[Task statement]
Keep each line of the material that includes "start", and leave out the rest.

[Dataset section]
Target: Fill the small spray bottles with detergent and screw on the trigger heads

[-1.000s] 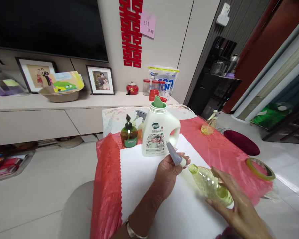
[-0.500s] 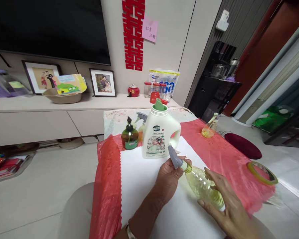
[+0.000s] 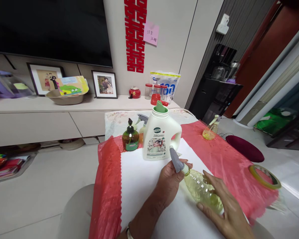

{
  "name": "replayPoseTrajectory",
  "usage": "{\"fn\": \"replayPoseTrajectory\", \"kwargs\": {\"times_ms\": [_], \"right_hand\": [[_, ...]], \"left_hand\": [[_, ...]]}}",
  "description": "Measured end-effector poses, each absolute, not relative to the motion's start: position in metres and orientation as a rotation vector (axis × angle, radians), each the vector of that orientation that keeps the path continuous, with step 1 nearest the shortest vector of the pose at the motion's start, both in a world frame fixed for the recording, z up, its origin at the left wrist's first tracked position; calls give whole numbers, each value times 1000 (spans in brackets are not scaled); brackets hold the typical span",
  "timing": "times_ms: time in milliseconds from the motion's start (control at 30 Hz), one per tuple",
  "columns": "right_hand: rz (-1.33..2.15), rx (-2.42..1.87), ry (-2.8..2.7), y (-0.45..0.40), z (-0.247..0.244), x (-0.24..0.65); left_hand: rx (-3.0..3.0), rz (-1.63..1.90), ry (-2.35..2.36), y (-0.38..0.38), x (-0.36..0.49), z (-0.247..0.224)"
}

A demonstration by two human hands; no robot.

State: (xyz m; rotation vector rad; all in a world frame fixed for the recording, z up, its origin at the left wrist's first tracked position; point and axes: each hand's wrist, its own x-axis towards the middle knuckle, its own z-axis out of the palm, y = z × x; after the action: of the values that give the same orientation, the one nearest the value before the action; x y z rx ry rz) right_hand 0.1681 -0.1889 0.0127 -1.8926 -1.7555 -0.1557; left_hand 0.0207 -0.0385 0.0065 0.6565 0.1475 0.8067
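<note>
My left hand [image 3: 170, 179] is closed round the neck of a clear spray bottle [image 3: 201, 189], just under its grey trigger head [image 3: 176, 160]. Yellowish liquid shows inside the bottle, which lies tilted with its base toward the lower right. My right hand [image 3: 225, 205] curves round the bottle's lower body, thumb on the near side and fingers on the far side. Beyond my left hand stands a large white jug [image 3: 155, 139] with an open neck and a green spout [image 3: 160, 107]. To its left is a dark green pump bottle [image 3: 130, 137].
A white sheet [image 3: 139, 186] lies on the red table cover [image 3: 107, 186]. A roll of tape [image 3: 265, 176] sits at the right, a small bottle with yellow liquid [image 3: 210, 129] at the back right. Another grey-headed spray bottle [image 3: 142, 118] stands behind the jug.
The view has shifted slightly. The bottle's neck sits closer against the spray head, and both hands still hold the bottle.
</note>
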Motion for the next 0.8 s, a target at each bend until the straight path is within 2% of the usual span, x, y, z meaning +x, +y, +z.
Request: {"fn": "replayPoseTrajectory", "kwargs": {"times_ms": [133, 233, 333, 433, 567, 800], "right_hand": [[57, -1863, -1617, -193, 9, 169], [380, -1792, -1367, -197, -2, 175], [713, -1559, -1062, -196, -14, 179], [898, -1326, -683, -189, -17, 167], [1027, -1123, -372, -179, 0, 139], [999, -1104, -417, -184, 7, 133]], "left_hand": [[642, 783, 131, -38, 19, 6], [599, 783, 50, -39, 19, 6], [549, 794, -10, -39, 19, 7], [539, 794, 8, -39, 19, 8], [509, 805, 62, -38, 19, 11], [474, 859, 60, -34, 17, 12]]}}
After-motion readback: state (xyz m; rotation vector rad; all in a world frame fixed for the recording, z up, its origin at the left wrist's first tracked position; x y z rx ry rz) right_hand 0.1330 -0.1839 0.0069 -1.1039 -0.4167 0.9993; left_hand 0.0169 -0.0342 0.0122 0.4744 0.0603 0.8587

[Result]
  "description": "Measured end-effector poses, each absolute, not relative to the motion's start: position in metres and orientation as a rotation vector (axis × angle, radians), each the vector of that orientation that keeps the path continuous, with step 1 nearest the shortest vector of the pose at the motion's start, both in a world frame fixed for the recording, z up, its origin at the left wrist's first tracked position; calls give whole numbers, each value times 1000 (spans in brackets are not scaled); brackets hold the typical span",
  "timing": "times_ms: time in milliseconds from the motion's start (control at 30 Hz), one per tuple",

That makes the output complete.